Politicians warned ‘several times’ about cladding fire risk to London tower

Politicians warned ‘several times’ about cladding fire risk to London tower
Questions are mounting over opportunities that were potentially missed to prevent the deaths caused by the Grenfell Tower fire, after it emerged that ministers had been warned several times about the cladding used in the building’s regeneration.

Fires in France, Australia, South Korea, the United Arab Emirates (UAE), and the US have been linked to the aluminum composite panels used on the outside of the building.

Eyewitnesses of the west London tragedy have suggested that the fire spread quickly through the facade of the building because the cladding contained flammable polyethylene or a plastic core.

Three years ago, leading fire safety expert Arnold Tarling warned a meeting of the British Standards Institute that “this type of cladding fire” would soon take place in Britain and that it would lead to a large number of deaths.

Government fire safety advisor, Brian Martin, attended the event.

“There will be countless other buildings in the UK covered in that material,” Tarling told the Telegraph.

“We need to change building regulations, and we need to change the people who are advising government,” he added.

In the 1990s, the Home Office was also shown a damning report concerning hundreds of tower blocks across the country, but nothing was done.

Leading that study was architect Sam Webb, who told the Guardian that half of the buildings failed basic fire safety checks.

“We discovered a widespread breach of safety, but we were simply told nothing could be done because it would ‘make too many people homeless,’” he told the paper.

“I really don’t think the building industry understands how fire behaves in buildings and how dangerous it can be. The government’s mania for deregulation means our current safety standards just aren’t good enough,” he added.

Labour MP David Lammy branded the Grenfell catastrophe “corporate manslaughter” and demanded that arrests be made.

One of Lammy’s family friends is missing following the disaster.

“This is the richest borough in our country treating its citizens in this way,” the Tottenham MP said on BBC Radio 4’s Today program on Thursday morning.

“We should call it what it is – it’s corporate manslaughter, that’s what it is – and there should be arrests made, frankly,” he said.

The newly elected Kensington and Chelsea MP, Labour's Emma Dent Coad, is a longtime housing activist. She told the Guardian, the Grenfell disaster is "unforgivable." 

"I can’t help thinking that poor quality materials and construction standards may have played a part in this hideous and unforgivable event," she told the paper.

"The council want to develop this area full of social housing, and in order to enable that they have prettified a building that they felt was ugly ... The idea that that has led to this horrendous tragedy is just unthinkable.”

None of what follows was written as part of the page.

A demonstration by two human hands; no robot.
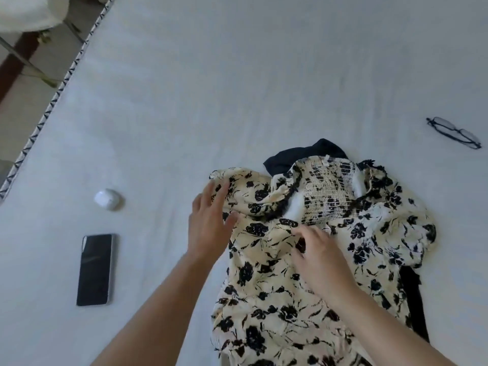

Residents groups had time and again warned the borough council and the Kensington and Chelsea Tenants Management Organisation (KCTMO) that the building was a deathtrap.

Virginia, a local resident, told RT she was “angry” at KCTMO after watching many of her friends living in the building affected by the devastating fire.

“There’s no fire alarm, there’s no sprinkler, and there’s only one way in and one way out,” the local surgery worker said.

“They [KCTMO] should have listened to the residents, because we’ve been complaining for years. They never listen to what we have to say,” she added.

She also thought the lack of action by the government was deplorable, as little was learned from the similar Lakanal House fire in Southwark in 2009.

“If [the government] had acted on it, they would have had sprinklers in [Grenfell Tower] and fire alarms,” Virginia added.